» **About this exercise**: Can you write out the whole listing exactly?
Segment Open
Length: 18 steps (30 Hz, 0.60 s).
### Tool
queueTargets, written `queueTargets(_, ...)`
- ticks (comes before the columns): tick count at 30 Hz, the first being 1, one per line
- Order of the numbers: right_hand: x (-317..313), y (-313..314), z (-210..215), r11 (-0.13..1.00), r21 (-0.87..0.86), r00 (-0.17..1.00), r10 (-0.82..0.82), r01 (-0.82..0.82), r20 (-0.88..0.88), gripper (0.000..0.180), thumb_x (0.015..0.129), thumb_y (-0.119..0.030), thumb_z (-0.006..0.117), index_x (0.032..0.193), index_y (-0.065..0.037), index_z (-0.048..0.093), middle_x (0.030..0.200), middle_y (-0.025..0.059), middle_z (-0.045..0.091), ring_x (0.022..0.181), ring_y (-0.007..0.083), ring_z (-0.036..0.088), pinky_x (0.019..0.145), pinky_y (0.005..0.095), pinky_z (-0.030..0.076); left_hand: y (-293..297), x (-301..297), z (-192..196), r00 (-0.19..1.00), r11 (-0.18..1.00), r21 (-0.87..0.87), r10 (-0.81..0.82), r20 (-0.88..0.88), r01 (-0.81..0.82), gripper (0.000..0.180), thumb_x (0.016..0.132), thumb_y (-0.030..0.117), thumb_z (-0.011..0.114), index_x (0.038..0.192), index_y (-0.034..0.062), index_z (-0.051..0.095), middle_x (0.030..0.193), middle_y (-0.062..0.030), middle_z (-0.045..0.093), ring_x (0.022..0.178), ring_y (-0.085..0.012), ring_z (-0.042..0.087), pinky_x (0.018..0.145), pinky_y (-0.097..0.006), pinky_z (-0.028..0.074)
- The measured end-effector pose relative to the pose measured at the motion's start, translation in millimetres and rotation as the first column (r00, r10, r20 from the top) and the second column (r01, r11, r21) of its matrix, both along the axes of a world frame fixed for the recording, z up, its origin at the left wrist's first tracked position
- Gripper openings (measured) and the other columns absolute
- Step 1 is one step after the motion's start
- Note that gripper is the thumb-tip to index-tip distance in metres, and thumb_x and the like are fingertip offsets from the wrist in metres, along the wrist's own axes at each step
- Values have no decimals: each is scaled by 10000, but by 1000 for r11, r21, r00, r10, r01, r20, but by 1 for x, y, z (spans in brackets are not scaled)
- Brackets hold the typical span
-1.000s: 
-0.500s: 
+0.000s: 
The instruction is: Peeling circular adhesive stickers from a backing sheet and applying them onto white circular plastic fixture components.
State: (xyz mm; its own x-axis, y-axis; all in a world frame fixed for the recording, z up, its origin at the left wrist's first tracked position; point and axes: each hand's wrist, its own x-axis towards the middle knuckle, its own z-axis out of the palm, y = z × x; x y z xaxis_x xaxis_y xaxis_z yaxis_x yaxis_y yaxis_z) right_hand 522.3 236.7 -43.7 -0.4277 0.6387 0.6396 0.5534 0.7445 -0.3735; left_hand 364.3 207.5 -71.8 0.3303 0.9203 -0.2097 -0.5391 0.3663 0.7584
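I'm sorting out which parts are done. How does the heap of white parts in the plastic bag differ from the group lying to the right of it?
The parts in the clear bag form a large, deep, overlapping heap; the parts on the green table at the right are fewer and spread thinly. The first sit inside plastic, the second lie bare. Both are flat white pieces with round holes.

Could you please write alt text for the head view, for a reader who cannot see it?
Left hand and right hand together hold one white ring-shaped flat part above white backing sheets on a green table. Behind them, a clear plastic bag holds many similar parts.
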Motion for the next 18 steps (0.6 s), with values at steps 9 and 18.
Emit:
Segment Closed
» **Response below**:
Length: 18 steps (30 Hz, 0.60 s).
### Tool
queueTargets, written `queueTargets(_, ...)`
- ticks (comes before the columns): tick count at 30 Hz, the first being 1, one per line
- Order of the numbers: right_hand: x (-317..313), y (-313..314), z (-210..215), r11 (-0.13..1.00), r21 (-0.87..0.86), r00 (-0.17..1.00), r10 (-0.82..0.82), r01 (-0.82..0.82), r20 (-0.88..0.88), gripper (0.000..0.180), thumb_x (0.015..0.129), thumb_y (-0.119..0.030), thumb_z (-0.006..0.117), index_x (0.032..0.193), index_y (-0.065..0.037), index_z (-0.048..0.093), middle_x (0.030..0.200), middle_y (-0.025..0.059), middle_z (-0.045..0.091), ring_x (0.022..0.181), ring_y (-0.007..0.083), ring_z (-0.036..0.088), pinky_x (0.019..0.145), pinky_y (0.005..0.095), pinky_z (-0.030..0.076); left_hand: y (-293..297), x (-301..297), z (-192..196), r00 (-0.19..1.00), r11 (-0.18..1.00), r21 (-0.87..0.87), r10 (-0.81..0.82), r20 (-0.88..0.88), r01 (-0.81..0.82), gripper (0.000..0.180), thumb_x (0.016..0.132), thumb_y (-0.030..0.117), thumb_z (-0.011..0.114), index_x (0.038..0.192), index_y (-0.034..0.062), index_z (-0.051..0.095), middle_x (0.030..0.193), middle_y (-0.062..0.030), middle_z (-0.045..0.093), ring_x (0.022..0.178), ring_y (-0.085..0.012), ring_z (-0.042..0.087), pinky_x (0.018..0.145), pinky_y (-0.097..0.006), pinky_z (-0.028..0.074)
- The measured end-effector pose relative to the pose measured at the motion's start, translation in millimetres and rotation as the first column (r00, r10, r20 from the top) and the second column (r01, r11, r21) of its matrix, both along the axes of a world frame fixed for the recording, z up, its origin at the left wrist's first tracked position
- Gripper openings (measured) and the other columns absolute
- Step 1 is one step after the motion's start
- Note that gripper is the thumb-tip to index-tip distance in metres, and thumb_x and the like are fingertip offsets from the wrist in metres, along the wrist's own axes at each step
- Values have no decimals: each is scaled by 10000, but by 1000 for r11, r21, r00, r10, r01, r20, but by 1 for x, y, z (spans in brackets are not scaled)
- Brackets hold the typical span
-1.000s: 
-0.500s: 
+0.000s: 
The instruction is: Peeling circular adhesive stickers from a backing sheet and applying them onto white circular plastic fixture components.
State: (xyz mm; its own x-axis, y-axis; all in a world frame fixed for the recording, z up, its origin at the left wrist's first tracked position; point and axes: each hand's wrist, its own x-axis towards the middle knuckle, its own z-axis out of the palm, y = z × x; x y z xaxis_x xaxis_y xaxis_z yaxis_x yaxis_y yaxis_z) right_hand 522.3 236.7 -43.7 -0.4277 0.6387 0.6396 0.5534 0.7445 -0.3735; left_hand 364.3 207.5 -71.8 0.3303 0.9203 -0.2097 -0.5391 0.3663 0.7584
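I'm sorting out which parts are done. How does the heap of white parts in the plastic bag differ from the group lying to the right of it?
The parts in the clear bag form a large, deep, overlapping heap; the parts on the green table at the right are fewer and spread thinly. The first sit inside plastic, the second lie bare. Both are flat white pieces with round holes.

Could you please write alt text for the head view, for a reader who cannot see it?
Left hand and right hand together hold one white ring-shaped flat part above white backing sheets on a green table. Behind them, a clear plastic bag holds many similar parts.
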Motion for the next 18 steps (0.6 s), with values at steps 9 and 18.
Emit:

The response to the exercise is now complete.